A Note on the Bratwurst

That the third partner is specifically a bratwurst — and not, say, a knackwurst, a leberwurst, or the more cosmopolitan “sausage” of English translation — anchors the tale firmly in the meat-eating culinary culture of Hesse, Thuringia and Franconia, the regions from which the Grimms drew most of their oral and printed sources. The bratwurst of 1812 was a coarsely chopped pork sausage, finger-thick, seasoned with marjoram, caraway and pepper, and cooked over an open hearth: precisely the foodstuff a cottage trio would have produced and shared. By making this most German of foods walk, talk, and finally die at the jaws of a country dog, the Grimms folded a flash of grotesque domestic comedy into what is otherwise a stern moral fable.

Reflection & Discussion

  1. What does each character’s discontent reveal about the seductiveness of comparison? How does the tale suggest that pride is planted from outside, not born within?
  2. The bratwurst, smallest in stature but central to the household’s pleasure, is the first to die. Why is it significant that the most “indispensable” partner is also the most vulnerable when removed from its proper place?
  3. The dog claims to have found “false credentials” on the sausage.

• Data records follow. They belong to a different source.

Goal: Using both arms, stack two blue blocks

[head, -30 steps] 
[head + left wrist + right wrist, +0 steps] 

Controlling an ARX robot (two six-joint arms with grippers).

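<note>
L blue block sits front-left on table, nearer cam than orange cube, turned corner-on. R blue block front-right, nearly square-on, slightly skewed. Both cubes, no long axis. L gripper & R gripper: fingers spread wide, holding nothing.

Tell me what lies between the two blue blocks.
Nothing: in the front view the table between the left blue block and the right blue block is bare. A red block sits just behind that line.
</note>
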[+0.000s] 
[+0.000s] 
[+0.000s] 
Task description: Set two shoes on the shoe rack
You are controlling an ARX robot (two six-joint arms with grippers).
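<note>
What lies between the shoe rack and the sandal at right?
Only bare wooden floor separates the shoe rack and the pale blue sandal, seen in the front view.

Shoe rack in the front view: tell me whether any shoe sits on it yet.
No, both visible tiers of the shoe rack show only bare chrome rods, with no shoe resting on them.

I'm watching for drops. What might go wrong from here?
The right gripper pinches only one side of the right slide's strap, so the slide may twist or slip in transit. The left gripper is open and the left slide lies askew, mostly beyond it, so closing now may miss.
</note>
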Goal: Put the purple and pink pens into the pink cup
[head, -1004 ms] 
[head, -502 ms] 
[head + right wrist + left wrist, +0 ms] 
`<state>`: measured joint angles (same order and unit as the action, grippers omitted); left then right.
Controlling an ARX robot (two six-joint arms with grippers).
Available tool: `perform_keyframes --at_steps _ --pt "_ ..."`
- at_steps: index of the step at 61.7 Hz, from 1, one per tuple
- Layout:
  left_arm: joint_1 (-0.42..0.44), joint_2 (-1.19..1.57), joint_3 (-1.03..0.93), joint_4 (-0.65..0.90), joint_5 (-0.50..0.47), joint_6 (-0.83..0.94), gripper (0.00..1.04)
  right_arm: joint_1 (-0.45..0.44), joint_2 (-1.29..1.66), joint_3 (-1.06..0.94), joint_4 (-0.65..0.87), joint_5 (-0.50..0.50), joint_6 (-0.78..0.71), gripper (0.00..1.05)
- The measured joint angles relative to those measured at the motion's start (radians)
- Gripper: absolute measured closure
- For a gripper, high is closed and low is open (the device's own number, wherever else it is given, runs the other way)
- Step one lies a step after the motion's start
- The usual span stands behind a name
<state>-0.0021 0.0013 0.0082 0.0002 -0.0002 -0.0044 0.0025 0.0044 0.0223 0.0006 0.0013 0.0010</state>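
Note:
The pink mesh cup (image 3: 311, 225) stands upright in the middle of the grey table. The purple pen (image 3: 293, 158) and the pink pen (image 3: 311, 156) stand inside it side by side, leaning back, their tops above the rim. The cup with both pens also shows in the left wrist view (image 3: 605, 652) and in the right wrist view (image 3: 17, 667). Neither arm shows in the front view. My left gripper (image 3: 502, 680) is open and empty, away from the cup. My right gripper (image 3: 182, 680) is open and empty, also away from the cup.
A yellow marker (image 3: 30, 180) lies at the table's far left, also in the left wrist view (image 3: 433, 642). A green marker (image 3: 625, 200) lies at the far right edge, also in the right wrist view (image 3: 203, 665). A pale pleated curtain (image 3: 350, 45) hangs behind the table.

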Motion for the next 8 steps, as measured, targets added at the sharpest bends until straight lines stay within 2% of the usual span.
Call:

What does this strange phrase suggest about the way roles confer or withhold legitimacy in a community?
  4. How does the destruction of the cottage by fire and the bird’s drowning in the well echo older European folk-images of elemental punishment — fire for arrogance, water for foolishness?
  5. If you were to rewrite KHM 23 for a modern workplace or shared apartment, which roles would the mouse, the bird and the bratwurst now occupy — and which “stranger bird” would whisper the discontent?

Further Reading

  • Brüder Grimm, Kinder- und Hausmärchen, 1st ed. (Berlin: Realschulbuchhandlung, 1812), tale no. 23.
  • Edgar Taylor (trans.), German Popular Stories, 2 vols. (London: C. Baldwyn, 1823–1826), illus. George Cruikshank.
  • Lucy Crane (trans.), Household Stories from the Collection of the Brothers Grimm (London: Macmillan, 1882), illus. Walter Crane.
  • Margaret Hunt (trans.), Grimm’s Household Tales, 2 vols. (London: George Bell & Sons, 1884), with introduction by Andrew Lang.
  • Hans-Jörg Uther, Handbuch zu den Kinder- und Hausmärchen der Brüder Grimm (Berlin: De Gruyter, 2008).
  • Maria Tatar, The Annotated Brothers Grimm (New York: W. W. Norton, 2004).
  • Jack Zipes, The Complete Fairy Tales of the Brothers Grimm, 3rd ed. (New York: Bantam, 2003).